**TRY IT**:
Read through the entries below and return each line with the word "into".

**RECORD EXTRACTS**:
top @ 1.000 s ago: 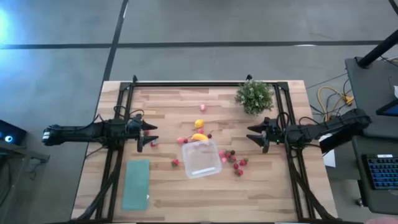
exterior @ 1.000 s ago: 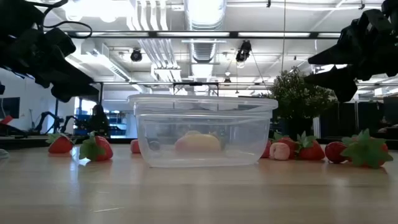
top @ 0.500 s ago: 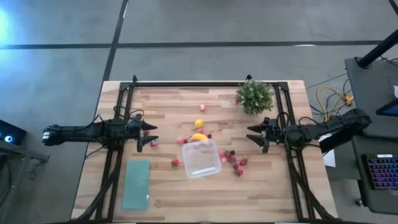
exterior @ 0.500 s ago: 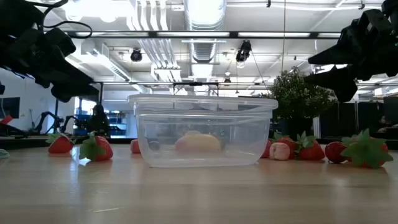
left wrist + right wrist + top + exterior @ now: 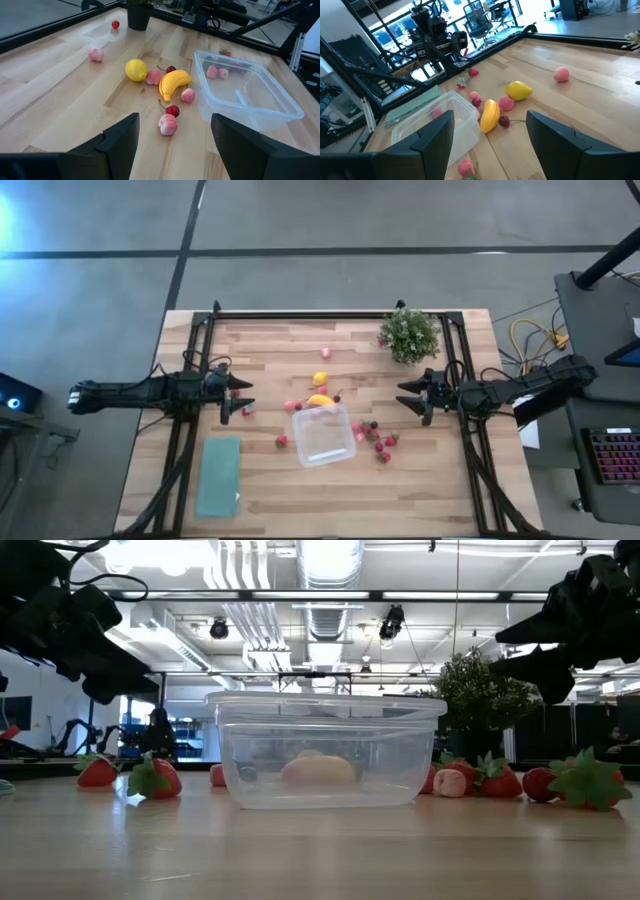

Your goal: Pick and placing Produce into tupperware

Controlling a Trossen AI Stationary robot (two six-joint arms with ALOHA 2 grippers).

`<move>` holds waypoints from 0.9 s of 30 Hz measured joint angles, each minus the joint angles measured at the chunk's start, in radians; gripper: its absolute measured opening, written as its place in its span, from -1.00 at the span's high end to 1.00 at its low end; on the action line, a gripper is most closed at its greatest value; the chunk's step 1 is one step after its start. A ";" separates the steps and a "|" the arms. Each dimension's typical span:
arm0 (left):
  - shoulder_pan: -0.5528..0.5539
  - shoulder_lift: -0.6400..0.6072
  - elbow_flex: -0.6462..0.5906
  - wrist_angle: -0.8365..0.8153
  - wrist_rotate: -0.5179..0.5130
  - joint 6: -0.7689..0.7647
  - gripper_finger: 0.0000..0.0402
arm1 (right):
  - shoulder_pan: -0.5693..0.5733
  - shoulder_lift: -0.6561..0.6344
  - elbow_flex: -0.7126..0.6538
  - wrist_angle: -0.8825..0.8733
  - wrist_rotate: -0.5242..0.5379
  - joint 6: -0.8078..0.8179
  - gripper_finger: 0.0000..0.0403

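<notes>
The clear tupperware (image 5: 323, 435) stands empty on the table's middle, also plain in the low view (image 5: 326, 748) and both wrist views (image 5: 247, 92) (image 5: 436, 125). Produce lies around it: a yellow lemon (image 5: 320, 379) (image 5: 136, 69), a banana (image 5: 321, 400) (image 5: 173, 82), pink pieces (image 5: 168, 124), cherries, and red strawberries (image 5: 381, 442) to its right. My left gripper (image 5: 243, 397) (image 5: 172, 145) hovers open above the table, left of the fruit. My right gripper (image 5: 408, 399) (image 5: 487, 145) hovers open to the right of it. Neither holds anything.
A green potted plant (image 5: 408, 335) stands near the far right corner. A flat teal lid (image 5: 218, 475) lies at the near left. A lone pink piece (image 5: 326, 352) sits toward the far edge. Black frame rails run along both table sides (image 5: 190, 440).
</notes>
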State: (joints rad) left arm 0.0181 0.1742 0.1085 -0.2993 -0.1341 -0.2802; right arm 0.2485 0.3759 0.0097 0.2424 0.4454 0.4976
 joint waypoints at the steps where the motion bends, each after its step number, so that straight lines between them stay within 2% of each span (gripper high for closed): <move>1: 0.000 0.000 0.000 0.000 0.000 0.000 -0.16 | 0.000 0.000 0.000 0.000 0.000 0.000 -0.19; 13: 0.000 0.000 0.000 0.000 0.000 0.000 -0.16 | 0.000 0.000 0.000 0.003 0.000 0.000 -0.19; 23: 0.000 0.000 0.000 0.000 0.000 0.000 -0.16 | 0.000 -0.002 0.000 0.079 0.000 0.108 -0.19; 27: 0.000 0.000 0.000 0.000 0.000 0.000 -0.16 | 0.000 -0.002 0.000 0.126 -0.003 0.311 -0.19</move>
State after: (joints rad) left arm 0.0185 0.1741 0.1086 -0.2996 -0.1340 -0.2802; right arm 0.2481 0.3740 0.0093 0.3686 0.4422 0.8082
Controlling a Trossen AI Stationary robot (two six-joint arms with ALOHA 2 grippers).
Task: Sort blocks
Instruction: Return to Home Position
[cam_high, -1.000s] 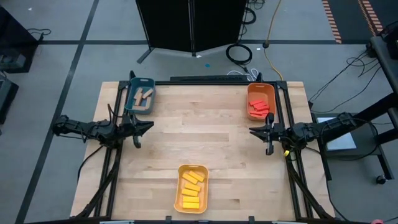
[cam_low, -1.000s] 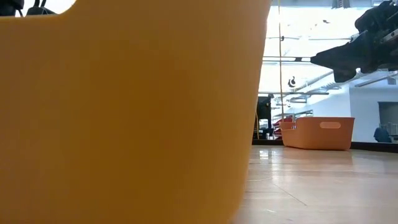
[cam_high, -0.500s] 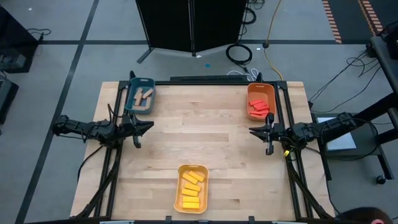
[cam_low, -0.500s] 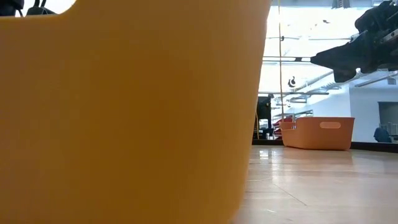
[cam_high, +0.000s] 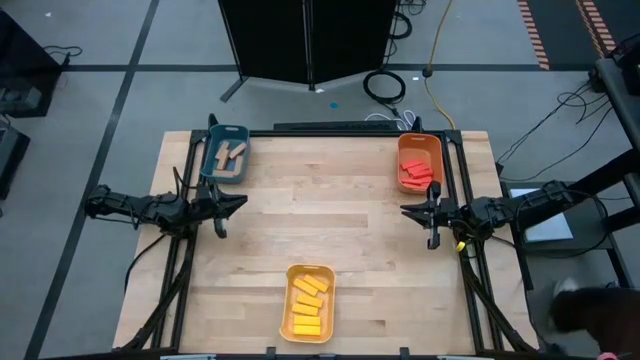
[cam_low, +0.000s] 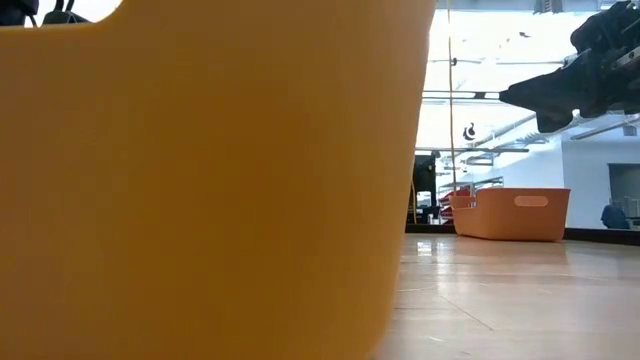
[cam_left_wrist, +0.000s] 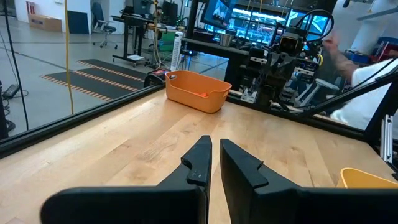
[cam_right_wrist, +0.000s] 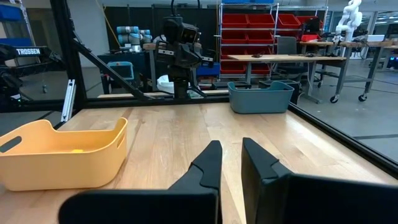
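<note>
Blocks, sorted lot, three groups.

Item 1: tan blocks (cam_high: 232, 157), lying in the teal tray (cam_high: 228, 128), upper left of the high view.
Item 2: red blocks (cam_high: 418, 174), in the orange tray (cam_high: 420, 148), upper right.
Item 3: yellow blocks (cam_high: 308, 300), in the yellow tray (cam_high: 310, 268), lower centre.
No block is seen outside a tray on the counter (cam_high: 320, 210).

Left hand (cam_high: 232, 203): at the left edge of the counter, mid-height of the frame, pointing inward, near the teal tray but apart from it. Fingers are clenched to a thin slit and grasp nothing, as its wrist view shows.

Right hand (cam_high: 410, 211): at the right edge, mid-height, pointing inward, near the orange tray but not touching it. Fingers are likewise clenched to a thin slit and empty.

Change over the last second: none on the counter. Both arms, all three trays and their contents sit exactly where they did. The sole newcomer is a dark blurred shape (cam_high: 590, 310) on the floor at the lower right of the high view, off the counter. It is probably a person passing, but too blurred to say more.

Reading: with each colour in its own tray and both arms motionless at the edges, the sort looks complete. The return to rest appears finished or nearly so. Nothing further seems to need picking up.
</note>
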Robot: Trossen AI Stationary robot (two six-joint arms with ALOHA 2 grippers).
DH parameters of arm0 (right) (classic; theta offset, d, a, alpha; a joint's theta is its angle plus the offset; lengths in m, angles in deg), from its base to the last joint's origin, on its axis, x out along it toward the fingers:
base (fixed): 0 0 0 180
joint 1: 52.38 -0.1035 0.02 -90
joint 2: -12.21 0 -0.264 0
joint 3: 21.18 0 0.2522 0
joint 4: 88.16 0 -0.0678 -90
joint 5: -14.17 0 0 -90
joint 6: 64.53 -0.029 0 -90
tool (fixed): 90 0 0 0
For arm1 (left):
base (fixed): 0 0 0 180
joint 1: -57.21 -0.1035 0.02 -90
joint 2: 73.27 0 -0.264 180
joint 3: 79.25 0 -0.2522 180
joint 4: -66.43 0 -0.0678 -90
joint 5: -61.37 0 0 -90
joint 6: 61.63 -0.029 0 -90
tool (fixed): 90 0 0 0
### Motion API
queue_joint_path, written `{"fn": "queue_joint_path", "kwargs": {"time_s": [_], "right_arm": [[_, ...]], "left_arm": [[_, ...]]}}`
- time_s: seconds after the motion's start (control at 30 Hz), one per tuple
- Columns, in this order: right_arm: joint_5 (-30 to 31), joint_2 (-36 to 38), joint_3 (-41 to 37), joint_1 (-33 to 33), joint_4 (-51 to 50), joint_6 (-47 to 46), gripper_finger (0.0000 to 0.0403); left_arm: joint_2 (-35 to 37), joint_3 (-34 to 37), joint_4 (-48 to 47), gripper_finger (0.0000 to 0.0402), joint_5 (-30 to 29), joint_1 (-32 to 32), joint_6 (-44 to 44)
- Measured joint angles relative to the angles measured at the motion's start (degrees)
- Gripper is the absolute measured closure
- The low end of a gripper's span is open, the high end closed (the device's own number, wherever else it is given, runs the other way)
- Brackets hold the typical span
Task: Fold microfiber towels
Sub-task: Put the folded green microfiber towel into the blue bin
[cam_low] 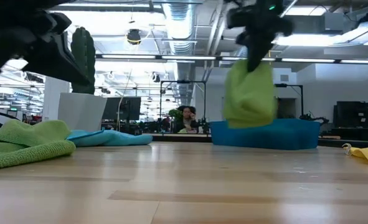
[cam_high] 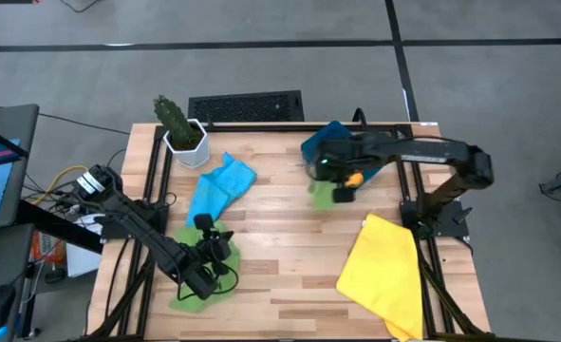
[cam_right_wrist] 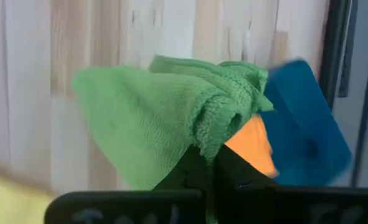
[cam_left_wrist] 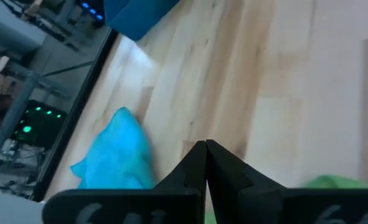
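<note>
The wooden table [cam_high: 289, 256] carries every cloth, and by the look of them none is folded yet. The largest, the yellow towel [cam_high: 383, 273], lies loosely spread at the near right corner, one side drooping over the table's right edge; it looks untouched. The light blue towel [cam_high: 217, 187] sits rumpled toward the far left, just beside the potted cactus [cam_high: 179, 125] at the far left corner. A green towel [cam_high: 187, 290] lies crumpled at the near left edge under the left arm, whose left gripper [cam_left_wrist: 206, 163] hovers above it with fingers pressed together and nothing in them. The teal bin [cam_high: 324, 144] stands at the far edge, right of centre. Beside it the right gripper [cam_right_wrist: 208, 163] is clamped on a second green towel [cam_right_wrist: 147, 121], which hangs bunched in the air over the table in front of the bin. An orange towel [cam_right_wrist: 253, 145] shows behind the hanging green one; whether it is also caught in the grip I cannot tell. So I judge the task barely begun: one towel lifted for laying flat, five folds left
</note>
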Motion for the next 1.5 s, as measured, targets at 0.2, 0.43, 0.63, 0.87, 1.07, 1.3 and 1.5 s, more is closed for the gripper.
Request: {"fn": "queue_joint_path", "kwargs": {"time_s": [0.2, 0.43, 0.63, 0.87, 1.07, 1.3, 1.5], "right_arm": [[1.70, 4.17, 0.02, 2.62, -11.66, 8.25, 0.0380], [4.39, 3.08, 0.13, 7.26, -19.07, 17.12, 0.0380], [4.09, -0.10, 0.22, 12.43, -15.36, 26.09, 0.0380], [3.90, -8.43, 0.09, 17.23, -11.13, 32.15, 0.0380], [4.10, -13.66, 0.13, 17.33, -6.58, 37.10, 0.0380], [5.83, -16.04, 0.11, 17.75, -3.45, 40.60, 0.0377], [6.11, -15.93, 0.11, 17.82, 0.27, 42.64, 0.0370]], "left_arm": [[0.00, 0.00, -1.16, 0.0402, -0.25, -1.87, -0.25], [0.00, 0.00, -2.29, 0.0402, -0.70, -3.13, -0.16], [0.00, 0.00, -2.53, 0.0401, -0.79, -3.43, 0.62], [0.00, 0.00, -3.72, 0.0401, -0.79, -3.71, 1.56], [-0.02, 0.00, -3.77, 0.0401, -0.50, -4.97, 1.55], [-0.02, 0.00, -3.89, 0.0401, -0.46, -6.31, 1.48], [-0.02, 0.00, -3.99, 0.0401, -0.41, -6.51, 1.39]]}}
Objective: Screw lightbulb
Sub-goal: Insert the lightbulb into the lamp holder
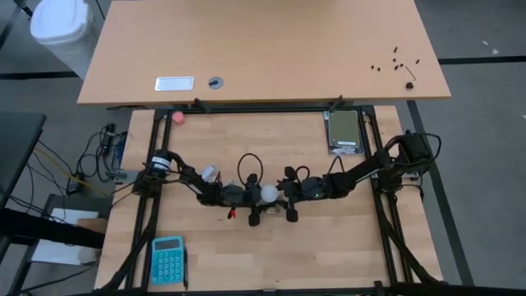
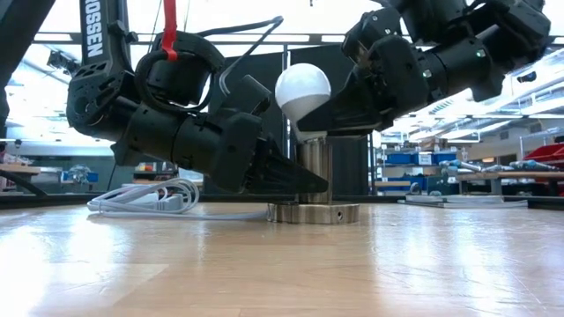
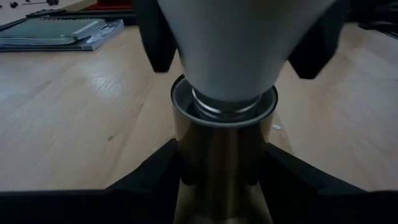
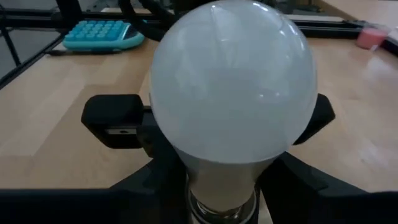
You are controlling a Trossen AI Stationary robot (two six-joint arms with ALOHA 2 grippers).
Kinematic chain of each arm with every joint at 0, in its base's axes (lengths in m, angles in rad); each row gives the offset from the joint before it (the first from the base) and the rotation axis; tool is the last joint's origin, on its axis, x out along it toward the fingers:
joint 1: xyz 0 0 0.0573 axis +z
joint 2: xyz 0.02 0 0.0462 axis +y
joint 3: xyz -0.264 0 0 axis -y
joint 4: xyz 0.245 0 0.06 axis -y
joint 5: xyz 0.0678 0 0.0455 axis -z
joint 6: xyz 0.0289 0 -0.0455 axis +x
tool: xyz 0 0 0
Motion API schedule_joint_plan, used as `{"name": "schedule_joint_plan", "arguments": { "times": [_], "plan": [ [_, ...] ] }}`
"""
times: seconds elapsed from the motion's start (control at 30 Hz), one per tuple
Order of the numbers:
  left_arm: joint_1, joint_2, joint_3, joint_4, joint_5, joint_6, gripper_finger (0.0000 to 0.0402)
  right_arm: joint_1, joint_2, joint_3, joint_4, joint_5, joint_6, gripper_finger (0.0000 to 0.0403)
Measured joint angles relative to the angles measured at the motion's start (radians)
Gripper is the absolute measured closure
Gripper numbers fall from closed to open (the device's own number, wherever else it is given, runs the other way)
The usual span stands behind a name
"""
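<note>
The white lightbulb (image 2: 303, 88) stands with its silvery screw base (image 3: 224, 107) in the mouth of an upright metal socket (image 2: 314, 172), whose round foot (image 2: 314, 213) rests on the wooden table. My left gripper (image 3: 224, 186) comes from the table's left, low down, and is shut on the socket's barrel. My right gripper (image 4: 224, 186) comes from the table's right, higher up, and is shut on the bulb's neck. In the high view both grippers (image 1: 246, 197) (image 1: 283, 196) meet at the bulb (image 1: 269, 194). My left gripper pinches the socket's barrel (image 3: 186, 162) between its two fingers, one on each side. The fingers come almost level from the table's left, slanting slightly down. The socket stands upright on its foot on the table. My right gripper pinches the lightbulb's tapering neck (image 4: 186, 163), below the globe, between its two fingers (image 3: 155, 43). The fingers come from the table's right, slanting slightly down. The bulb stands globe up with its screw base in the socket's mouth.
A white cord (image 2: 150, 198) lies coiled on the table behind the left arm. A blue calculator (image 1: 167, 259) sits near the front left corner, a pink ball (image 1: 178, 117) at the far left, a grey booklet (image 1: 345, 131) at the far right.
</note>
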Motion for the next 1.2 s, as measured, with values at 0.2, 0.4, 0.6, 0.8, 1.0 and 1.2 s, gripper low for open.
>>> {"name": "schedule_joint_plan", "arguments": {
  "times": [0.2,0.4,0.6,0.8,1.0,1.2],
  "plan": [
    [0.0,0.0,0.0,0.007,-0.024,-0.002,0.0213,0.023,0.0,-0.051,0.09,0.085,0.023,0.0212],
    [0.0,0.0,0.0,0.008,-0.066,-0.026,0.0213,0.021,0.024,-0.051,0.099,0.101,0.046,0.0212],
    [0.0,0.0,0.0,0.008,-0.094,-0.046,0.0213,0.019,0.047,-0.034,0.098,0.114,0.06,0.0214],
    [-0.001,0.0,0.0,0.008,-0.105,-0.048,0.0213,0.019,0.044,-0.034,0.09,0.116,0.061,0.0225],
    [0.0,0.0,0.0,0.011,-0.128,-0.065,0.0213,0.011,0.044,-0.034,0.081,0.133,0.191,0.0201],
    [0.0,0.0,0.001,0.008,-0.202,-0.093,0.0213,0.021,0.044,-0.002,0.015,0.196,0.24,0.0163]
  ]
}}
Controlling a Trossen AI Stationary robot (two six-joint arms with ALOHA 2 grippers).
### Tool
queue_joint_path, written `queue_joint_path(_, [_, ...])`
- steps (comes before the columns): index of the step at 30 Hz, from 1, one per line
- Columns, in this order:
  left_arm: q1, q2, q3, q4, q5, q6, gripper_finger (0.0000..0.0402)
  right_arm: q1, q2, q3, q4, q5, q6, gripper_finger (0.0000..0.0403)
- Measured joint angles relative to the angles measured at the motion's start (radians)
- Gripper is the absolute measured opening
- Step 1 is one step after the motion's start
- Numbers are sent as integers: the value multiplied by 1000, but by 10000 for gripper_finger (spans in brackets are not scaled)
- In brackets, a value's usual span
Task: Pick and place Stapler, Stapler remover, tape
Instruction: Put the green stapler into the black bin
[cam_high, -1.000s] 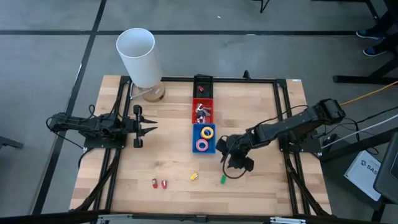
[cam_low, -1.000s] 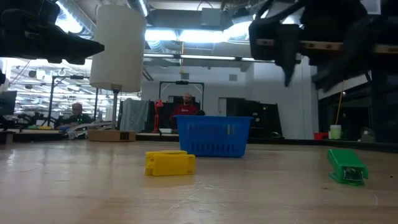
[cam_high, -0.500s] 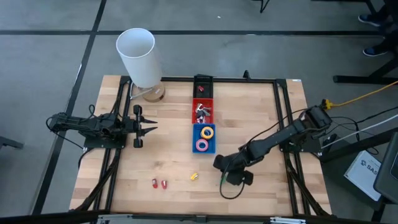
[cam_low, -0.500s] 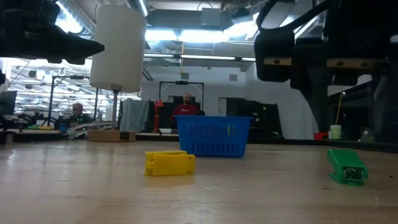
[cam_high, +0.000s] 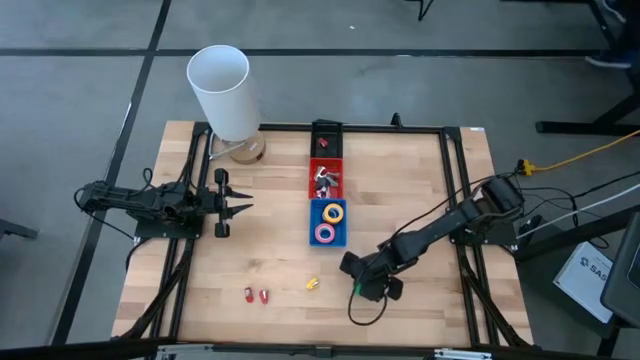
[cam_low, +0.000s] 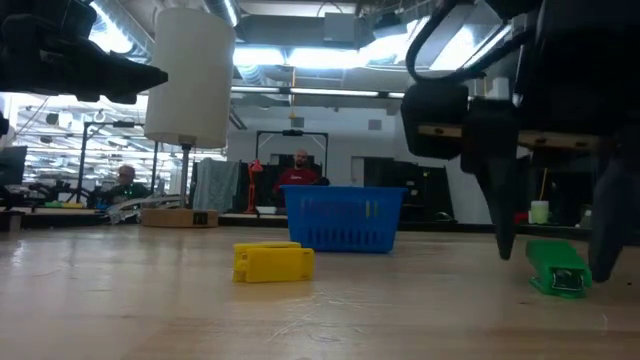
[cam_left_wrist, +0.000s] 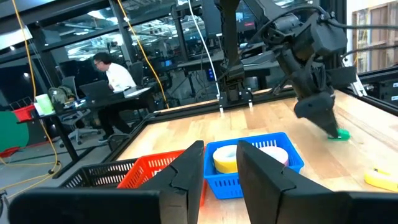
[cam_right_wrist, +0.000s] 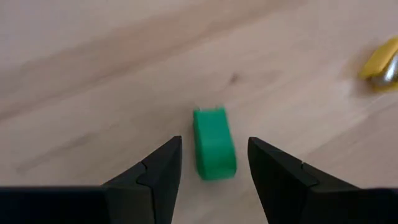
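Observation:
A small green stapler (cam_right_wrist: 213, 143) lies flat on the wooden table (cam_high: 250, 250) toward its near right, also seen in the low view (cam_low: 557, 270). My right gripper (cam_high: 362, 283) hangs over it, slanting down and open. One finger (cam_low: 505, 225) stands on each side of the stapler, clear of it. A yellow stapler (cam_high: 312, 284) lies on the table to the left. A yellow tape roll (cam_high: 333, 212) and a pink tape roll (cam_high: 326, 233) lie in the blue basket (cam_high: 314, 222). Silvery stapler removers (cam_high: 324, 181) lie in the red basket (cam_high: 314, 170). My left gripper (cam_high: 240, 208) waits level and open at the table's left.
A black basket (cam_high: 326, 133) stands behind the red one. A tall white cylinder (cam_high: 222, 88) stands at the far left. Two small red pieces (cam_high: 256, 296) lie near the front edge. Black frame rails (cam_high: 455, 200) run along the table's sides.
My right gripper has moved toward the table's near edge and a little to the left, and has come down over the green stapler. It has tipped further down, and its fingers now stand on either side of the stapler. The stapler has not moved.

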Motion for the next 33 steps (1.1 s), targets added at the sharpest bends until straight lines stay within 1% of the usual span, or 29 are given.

**SOLUTION TO THIS EXERCISE**:
Your goal: Pick and placing Produce into tupperware
Sub-task: Put the folded green microfiber towel into the blue bin
Sub-goal: Insert the lightbulb into the lamp holder
Instruction: Put the green stapler into the black bin

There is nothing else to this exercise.